» Collected data
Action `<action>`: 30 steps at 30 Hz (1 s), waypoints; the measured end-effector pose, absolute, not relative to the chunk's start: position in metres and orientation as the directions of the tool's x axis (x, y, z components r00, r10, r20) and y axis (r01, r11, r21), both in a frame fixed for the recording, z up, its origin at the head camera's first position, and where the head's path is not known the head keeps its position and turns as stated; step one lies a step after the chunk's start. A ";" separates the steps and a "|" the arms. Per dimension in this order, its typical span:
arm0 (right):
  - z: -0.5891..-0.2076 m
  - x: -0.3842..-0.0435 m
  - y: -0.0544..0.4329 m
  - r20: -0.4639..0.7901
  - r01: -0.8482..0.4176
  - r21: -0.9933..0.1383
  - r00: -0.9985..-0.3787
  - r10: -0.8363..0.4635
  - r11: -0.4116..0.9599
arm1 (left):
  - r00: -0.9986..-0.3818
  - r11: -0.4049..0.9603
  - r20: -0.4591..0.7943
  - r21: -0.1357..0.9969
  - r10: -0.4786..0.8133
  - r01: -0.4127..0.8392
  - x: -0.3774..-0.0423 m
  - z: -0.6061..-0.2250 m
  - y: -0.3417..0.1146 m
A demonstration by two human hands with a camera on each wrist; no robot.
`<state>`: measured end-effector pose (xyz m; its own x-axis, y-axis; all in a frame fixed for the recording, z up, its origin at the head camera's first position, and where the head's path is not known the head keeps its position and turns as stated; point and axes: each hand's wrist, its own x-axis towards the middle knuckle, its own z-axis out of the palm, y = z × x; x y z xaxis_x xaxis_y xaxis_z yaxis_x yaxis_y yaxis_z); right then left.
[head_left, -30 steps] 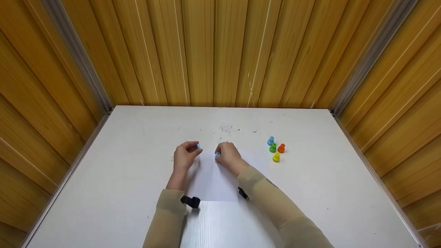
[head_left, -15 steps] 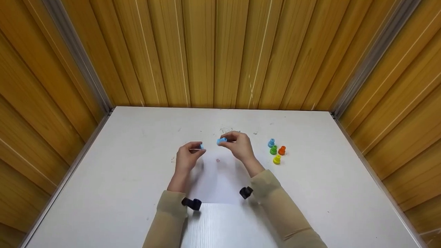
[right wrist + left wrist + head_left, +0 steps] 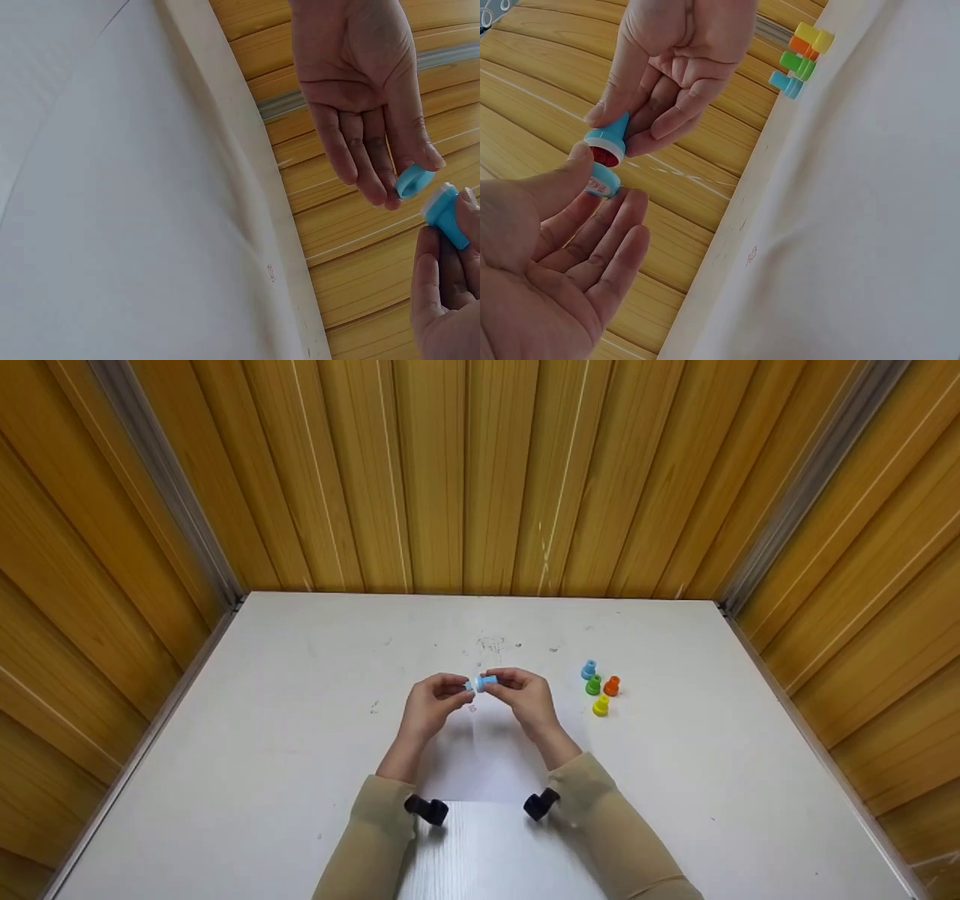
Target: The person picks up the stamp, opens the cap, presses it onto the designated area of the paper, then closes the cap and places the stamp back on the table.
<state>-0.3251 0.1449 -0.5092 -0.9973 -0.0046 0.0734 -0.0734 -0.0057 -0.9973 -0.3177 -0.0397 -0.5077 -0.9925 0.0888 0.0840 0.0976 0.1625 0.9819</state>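
Between thumb and fingers, my right hand (image 3: 527, 699) pinches a small blue toy stamp (image 3: 611, 139) by its handle. Its red stamping face, ringed in white, points toward my left hand (image 3: 429, 706). My left hand pinches the matching blue cap (image 3: 415, 181), a shallow round piece with a reddish print on its outer face, as the left wrist view shows. Cap and stamp are close together, with a narrow gap between them in the right wrist view. Below the hands lies a sheet of white paper (image 3: 480, 772) bearing a small red stamp mark (image 3: 751, 256).
To the right on the white table (image 3: 720, 735) stand several capped stamps: a blue one (image 3: 589, 669), a green one (image 3: 593, 685), an orange one (image 3: 612, 685) and a yellow one (image 3: 601, 706). Wood-patterned walls (image 3: 487, 480) enclose the table's back and sides.
My right hand lifted the stamp off the paper, uncovering a red mark, and turned it sideways. Both hands have since come together, the left moving right with the cap.
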 end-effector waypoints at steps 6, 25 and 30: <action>-0.511 -0.324 0.144 0.056 -0.055 -0.998 -0.998 -0.028 -0.017 | -0.989 0.133 0.094 0.985 0.117 0.110 -0.319 -0.508 -0.037; -0.518 -0.322 0.148 0.047 -0.047 -0.998 -0.999 0.003 -0.031 | -0.982 0.091 0.163 0.981 0.095 0.171 -0.316 -0.515 -0.025; -0.506 -0.324 0.162 0.058 -0.059 -0.998 -0.998 0.032 -0.025 | -0.986 0.241 0.109 0.961 0.127 0.137 -0.318 -0.512 -0.030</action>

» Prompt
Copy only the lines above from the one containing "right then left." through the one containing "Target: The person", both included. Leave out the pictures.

» Problem solution
`<state>`: measured end-effector pose (xyz m; its own x-axis, y-axis; all in a frame fixed for the recording, z up, its origin at the head camera's first position, and where the head's path is not known the head keeps its position and turns as stated; point and axes: each hand's wrist, its own x-axis towards the middle knuckle, its own z-axis out of the palm, y = z × x; x y z xaxis_x xaxis_y xaxis_z yaxis_x yaxis_y yaxis_z); right then left.
[head_left, -30 steps] 
[head_left, -15 steps] 
[right wrist + left wrist + head_left, +0 steps] 
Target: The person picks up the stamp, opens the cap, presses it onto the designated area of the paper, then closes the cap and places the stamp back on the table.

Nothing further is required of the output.